Task to complete - Starting at the first line of the entries, extract each line up to and including the one that contains "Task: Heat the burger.", but leave out the pictures.

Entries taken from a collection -
Content starts

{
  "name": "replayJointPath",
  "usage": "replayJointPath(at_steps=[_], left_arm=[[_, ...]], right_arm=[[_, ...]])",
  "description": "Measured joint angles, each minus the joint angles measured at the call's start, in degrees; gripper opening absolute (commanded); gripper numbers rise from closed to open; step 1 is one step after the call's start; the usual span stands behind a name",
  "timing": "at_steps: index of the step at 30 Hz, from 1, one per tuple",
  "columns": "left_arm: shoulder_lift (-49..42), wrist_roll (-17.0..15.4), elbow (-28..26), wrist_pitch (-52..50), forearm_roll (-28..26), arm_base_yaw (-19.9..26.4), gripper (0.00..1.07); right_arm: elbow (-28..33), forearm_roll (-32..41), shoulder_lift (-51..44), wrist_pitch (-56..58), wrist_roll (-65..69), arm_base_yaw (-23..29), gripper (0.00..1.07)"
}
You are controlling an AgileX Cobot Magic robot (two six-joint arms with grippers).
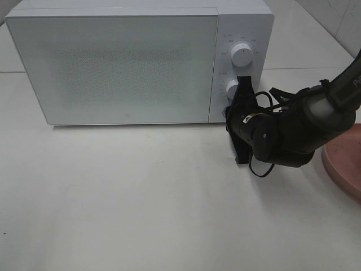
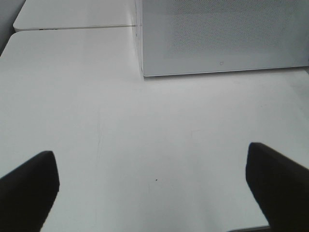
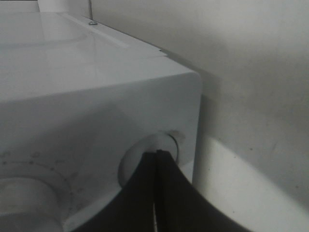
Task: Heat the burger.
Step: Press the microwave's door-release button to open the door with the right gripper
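Right tool (image 1: 231,113) was clenched, jaws fully together w/ nothing between them. Its tips sat at, apparently touching, the round white push-button (image 3: 137,157) at the bottom of the control strip of the boxy white microwave oven (image 1: 124,62), just below the lower of 2 round white dials (image 1: 232,88). That button was prob. the door release; the oven door was closed. Left tool (image 2: 149,159) was released, jaws spread wide and holding nothing, hovering over the pale worktop (image 1: 141,197) in front of the oven's left corner.

No burger showed in any of the 3 views. At the right edge of the worktop, beside the right arm, lay a round pink plate (image 1: 344,161); its visible part carried no burger. The door panel was frosted, so I couldn't tell whether the burger was inside.

Handling, as a judgement: the burger is prob. light & soft. The bun would squash under a hard pinch, and the stacked layers could slide apart. Best hold: wide jaws across the sides, spanning bottom to top bun, w/ a gentle squeeze and kept level. Or carry it by the plate rim instead.
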Motion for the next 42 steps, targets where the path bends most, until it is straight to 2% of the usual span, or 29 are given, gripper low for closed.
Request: replayJointPath(at_steps=[14,22,42], left_arm=[[0.0,0.0,0.0,0.0,0.0,0.0,1.0],[0.0,0.0,0.0,0.0,0.0,0.0,1.0],[0.0,0.0,0.0,0.0,0.0,0.0,1.0]], right_arm=[[-0.52,1.6,0.97,-3.21,-0.52,0.23,0.0],[-3.27,3.78,3.72,-5.16,-0.57,0.8,0.0],[-3.21,3.72,2.92,-2.69,-0.97,0.63,0.0]])
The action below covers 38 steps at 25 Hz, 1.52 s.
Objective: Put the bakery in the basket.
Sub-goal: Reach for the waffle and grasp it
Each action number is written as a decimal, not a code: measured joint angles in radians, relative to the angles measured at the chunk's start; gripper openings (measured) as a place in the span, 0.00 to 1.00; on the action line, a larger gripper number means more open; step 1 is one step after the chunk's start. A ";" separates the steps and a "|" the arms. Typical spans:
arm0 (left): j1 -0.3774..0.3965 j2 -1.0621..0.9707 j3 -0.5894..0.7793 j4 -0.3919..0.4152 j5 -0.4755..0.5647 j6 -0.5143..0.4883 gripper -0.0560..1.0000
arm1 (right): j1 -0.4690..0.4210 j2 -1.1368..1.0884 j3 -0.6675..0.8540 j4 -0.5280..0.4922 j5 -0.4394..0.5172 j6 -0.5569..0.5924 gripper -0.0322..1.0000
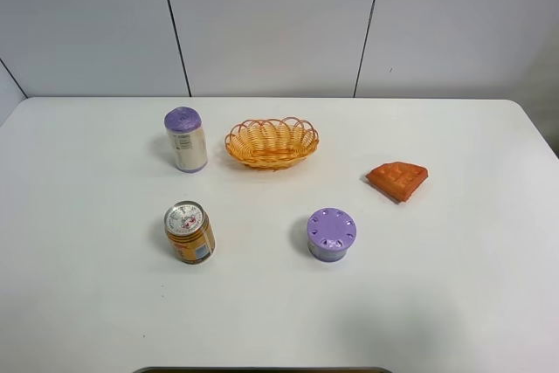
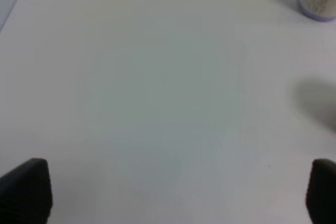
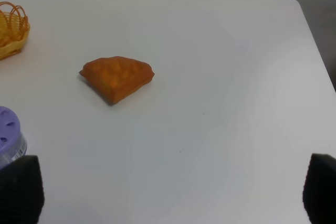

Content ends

Answer -
{
  "name": "replayJointPath",
  "usage": "replayJointPath(at_steps=[_], left_arm=[[_, ...]], right_arm=[[_, ...]])",
  "description": "Measured joint angles, each minus the joint angles measured at the call's start, in degrees; gripper opening absolute (commanded); gripper numbers rise from closed to open; step 1 is one step after the call's start; the usual span stands behind a name",
  "timing": "at_steps: index of the step at 30 Hz, from 1, one per tuple",
  "columns": "left_arm: shoulder_lift (-49..42), wrist_roll (-17.0..15.4), elbow (-28..26), wrist_pitch (-52..50), forearm_roll (-28..26), arm_base_yaw (-19.9..26.4), gripper (0.00..1.07); right_arm: elbow (-28..33), forearm_roll (-32..41), shoulder_lift (-51..44), wrist_pitch (-56..58), wrist_roll (-65..69), arm_base_yaw (-23..29), gripper (0.00..1.07)"
}
You are controlling an AgileX Cobot Magic robot (two six-joint arms with grippers).
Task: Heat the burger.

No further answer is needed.